I cannot see to the other side of the river - it all grey - the sky and water blending as one. A fisherman launches off and soon disappears behind the veil...

I don't know what it is about fog at the river that draws me and speaks to me. There is something so mysterious about it. I wish I could step into the river, but I have arranged to meet a friend for breakfast on this morning...

I watch one lone goose, without it's friends, gently glide downstream for a bit...

I do Lovingkindness meditations and prayers, and reflect on a series of insights and writings I have come across recently, like these:

"Your prayers for someone may or may not change them,
but it always changes you."
~ Craig Groeschel

"Remind me with every passing day
that appearance is not Reality."
~ Evelyn Underhill

"Empty your head of grief and drink from the stream.
Don't think of it as failing - this water is endless."
~ Rumi

And there is so much else that I reflect on as well...

Today, for the first time, I truly grieve, for so much change, in such little time... I do not have to hold anyone else up - I do not have to support anyone else right now - and so I let go, and let the magnitude of these last couple of months sink in - so much change in my global and local communities, that the question inevitably arises - "Who am I?" And, "what role I am to play now?"

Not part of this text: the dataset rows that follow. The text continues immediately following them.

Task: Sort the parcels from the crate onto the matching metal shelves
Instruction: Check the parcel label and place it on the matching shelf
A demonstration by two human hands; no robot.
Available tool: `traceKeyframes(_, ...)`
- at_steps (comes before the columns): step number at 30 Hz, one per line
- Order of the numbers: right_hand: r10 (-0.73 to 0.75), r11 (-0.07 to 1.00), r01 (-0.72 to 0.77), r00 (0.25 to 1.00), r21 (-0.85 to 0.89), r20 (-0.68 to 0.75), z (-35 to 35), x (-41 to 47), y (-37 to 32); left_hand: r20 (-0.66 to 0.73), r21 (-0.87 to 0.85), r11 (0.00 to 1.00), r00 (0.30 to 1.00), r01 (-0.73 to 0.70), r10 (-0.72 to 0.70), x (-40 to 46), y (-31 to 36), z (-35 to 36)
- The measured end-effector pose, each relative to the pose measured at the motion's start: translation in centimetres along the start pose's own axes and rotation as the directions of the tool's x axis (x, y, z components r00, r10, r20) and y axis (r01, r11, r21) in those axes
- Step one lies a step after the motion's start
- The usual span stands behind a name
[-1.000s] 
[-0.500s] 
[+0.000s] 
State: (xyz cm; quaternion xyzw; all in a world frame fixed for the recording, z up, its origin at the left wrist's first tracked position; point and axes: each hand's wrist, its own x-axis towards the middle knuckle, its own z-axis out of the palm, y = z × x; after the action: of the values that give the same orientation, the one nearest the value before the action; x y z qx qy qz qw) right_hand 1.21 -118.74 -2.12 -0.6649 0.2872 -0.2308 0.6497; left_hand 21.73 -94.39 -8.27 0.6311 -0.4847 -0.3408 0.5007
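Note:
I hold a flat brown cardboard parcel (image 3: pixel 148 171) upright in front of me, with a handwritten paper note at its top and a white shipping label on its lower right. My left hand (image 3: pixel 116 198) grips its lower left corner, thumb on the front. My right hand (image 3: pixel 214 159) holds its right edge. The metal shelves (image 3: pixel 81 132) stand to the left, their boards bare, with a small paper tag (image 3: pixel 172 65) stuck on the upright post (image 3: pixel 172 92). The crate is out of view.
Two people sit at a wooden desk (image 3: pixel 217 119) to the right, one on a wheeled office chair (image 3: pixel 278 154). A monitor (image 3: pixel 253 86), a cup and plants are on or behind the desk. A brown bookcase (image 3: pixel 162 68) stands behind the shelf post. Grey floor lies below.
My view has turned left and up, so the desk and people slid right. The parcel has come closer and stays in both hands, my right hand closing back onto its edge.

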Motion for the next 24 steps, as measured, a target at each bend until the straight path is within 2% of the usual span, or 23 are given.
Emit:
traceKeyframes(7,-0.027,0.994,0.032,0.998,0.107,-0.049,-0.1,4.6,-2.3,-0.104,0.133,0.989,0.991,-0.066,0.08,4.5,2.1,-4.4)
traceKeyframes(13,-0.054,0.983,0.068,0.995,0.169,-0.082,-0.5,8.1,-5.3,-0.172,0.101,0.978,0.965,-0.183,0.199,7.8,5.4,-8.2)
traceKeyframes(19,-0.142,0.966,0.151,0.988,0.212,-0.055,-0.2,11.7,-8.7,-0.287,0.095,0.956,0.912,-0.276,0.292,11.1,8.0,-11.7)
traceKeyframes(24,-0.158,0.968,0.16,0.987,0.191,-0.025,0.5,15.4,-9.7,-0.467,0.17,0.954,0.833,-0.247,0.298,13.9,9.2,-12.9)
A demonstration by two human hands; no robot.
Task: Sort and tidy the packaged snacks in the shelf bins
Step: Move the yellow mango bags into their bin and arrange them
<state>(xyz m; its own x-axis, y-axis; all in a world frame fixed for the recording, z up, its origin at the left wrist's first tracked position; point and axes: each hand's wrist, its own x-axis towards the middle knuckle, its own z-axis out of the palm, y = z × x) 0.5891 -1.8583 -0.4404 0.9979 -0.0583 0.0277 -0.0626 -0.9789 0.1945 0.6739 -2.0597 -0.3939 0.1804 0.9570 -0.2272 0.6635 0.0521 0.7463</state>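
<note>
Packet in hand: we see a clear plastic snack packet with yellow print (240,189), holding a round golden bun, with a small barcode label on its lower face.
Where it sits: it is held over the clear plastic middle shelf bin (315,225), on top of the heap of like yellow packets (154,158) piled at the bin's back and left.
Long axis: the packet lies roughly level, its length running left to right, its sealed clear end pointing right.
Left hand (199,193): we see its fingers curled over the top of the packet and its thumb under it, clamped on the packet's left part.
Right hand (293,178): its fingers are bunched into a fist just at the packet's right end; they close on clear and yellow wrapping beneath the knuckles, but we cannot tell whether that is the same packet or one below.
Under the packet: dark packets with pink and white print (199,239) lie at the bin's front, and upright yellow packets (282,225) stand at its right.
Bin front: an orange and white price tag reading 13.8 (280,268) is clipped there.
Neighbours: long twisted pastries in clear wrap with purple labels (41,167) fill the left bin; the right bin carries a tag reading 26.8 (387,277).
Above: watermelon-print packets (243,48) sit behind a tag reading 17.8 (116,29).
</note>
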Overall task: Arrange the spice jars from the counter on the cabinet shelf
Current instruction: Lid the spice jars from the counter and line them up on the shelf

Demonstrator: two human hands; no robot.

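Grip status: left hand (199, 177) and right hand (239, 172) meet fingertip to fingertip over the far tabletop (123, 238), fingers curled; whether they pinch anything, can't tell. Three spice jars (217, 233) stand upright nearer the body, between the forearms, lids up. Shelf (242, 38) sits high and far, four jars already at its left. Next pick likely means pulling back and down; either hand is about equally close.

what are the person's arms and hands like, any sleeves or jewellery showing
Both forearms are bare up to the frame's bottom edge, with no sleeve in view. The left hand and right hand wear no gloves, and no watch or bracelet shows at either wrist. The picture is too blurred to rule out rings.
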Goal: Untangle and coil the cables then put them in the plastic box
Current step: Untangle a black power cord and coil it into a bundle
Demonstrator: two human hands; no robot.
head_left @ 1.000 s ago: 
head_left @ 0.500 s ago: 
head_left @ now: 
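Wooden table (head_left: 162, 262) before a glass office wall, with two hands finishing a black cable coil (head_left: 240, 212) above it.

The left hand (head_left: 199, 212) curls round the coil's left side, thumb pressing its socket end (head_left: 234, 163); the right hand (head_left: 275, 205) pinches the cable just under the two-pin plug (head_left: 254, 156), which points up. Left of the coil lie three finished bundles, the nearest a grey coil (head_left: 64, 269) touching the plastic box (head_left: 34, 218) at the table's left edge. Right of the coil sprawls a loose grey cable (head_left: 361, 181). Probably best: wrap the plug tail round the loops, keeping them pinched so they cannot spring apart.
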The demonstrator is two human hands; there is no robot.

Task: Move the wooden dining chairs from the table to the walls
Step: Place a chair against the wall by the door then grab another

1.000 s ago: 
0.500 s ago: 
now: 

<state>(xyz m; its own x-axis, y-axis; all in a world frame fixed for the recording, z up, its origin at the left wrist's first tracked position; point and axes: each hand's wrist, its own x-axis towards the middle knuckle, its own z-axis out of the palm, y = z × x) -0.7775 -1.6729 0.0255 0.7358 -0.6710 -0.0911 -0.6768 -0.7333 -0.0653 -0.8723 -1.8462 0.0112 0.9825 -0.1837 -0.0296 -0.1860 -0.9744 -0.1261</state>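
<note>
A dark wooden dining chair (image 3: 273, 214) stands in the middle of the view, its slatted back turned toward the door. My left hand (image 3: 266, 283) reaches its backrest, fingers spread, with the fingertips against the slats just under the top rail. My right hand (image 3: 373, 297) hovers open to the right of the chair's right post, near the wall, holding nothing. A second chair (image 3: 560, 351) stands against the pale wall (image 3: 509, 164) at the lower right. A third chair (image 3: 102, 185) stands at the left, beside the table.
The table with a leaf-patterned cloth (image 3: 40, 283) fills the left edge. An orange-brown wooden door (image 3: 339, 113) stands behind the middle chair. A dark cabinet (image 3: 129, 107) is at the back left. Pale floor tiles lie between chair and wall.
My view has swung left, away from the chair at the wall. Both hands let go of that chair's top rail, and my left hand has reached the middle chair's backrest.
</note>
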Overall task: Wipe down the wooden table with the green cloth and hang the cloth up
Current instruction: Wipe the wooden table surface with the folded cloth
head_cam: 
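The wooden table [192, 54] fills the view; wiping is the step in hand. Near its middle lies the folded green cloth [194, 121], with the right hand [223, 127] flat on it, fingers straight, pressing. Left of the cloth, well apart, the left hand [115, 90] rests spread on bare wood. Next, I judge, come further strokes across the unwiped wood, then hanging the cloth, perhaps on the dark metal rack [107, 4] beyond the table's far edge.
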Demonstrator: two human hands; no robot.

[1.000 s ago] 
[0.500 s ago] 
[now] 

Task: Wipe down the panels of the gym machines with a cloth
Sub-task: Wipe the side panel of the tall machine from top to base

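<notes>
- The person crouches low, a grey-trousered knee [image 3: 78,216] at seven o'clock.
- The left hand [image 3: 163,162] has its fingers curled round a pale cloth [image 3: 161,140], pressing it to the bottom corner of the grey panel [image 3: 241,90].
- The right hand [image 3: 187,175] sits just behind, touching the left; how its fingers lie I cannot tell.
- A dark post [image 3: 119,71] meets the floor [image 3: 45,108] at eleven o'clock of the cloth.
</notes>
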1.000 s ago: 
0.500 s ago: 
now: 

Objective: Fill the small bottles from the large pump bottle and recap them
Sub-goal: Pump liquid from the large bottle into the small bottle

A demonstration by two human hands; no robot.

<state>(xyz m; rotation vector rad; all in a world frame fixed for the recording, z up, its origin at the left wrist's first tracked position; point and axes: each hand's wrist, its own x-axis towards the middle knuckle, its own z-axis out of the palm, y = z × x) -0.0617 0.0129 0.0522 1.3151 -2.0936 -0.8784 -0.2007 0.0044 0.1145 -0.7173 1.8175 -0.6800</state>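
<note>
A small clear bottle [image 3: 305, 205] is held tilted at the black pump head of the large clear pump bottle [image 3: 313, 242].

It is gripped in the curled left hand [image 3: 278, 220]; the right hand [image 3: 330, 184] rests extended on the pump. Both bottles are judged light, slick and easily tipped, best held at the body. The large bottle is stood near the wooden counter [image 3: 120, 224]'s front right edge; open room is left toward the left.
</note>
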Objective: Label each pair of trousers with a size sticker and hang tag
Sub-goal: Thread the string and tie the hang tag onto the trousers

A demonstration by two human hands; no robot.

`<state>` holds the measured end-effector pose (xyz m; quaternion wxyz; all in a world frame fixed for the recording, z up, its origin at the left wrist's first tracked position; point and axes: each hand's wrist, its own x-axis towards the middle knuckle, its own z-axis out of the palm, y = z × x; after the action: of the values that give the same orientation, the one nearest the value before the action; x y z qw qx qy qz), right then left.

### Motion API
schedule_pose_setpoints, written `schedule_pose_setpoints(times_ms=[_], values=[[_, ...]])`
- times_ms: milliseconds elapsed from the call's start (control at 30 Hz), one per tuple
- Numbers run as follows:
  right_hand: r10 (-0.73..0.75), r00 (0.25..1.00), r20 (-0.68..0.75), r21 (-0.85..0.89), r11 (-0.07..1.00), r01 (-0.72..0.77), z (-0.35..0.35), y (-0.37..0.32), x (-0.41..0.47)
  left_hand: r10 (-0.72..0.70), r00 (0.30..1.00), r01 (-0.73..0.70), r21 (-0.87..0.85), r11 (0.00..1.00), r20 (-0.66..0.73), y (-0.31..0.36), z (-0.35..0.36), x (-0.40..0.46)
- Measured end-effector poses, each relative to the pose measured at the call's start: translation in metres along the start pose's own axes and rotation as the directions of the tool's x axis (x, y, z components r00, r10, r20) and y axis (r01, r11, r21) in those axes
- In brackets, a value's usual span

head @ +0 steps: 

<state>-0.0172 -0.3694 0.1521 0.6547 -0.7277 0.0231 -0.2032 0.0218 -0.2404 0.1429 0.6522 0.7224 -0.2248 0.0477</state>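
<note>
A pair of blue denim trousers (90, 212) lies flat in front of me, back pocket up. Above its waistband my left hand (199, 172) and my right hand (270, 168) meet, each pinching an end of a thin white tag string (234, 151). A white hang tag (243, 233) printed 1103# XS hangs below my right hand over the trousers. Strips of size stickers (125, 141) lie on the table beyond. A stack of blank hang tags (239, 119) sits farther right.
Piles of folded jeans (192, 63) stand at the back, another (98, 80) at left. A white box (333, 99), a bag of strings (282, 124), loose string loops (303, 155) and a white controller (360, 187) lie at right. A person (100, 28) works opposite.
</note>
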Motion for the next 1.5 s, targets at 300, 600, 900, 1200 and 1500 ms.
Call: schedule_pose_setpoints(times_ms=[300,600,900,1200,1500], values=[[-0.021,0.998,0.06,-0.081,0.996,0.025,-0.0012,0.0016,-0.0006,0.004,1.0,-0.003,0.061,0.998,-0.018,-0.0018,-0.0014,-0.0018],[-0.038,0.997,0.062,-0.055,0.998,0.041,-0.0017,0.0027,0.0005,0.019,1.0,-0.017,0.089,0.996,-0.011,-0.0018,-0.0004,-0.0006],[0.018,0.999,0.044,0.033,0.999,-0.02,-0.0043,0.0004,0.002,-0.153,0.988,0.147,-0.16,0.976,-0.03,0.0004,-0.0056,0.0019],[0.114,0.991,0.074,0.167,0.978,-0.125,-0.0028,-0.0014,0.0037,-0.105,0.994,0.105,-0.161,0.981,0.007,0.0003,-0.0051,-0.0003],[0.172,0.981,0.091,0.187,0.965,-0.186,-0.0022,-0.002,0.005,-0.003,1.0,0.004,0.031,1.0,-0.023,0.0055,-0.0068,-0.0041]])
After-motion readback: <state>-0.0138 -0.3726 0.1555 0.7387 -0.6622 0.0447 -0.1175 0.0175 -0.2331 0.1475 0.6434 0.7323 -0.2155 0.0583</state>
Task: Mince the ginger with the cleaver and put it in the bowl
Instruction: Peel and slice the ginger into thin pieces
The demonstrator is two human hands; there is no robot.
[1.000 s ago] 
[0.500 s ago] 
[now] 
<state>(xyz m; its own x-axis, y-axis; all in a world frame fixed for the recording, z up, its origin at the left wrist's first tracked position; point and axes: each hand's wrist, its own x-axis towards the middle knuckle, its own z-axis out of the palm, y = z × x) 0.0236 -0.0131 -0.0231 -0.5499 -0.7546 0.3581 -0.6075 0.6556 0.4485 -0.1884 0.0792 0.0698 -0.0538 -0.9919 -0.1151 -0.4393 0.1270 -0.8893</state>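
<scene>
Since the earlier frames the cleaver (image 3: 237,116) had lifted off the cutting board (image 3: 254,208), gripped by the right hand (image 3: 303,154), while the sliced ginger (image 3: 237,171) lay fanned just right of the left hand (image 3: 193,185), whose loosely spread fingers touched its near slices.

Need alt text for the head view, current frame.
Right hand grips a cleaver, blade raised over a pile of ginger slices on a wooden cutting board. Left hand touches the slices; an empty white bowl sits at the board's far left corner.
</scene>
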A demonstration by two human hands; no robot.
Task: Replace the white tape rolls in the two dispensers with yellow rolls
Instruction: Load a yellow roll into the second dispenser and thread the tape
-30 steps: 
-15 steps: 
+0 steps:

Does it really matter? Evelyn Underhill reminds me that appearance is not reality. Sri Nisargadatta reminds me that I am the things I think I am - not this role - not my past - and certainly not the things that I do or once did. Yogananda reminds me that everything will pass. Our life is but lived out on a stage, and in the end what matters is how well we played our role. But that too, shall pass away in time...

The river comforts and acts as an incredible anchor during this transition, and slowly, without coaxing, bestows both blessings and insights...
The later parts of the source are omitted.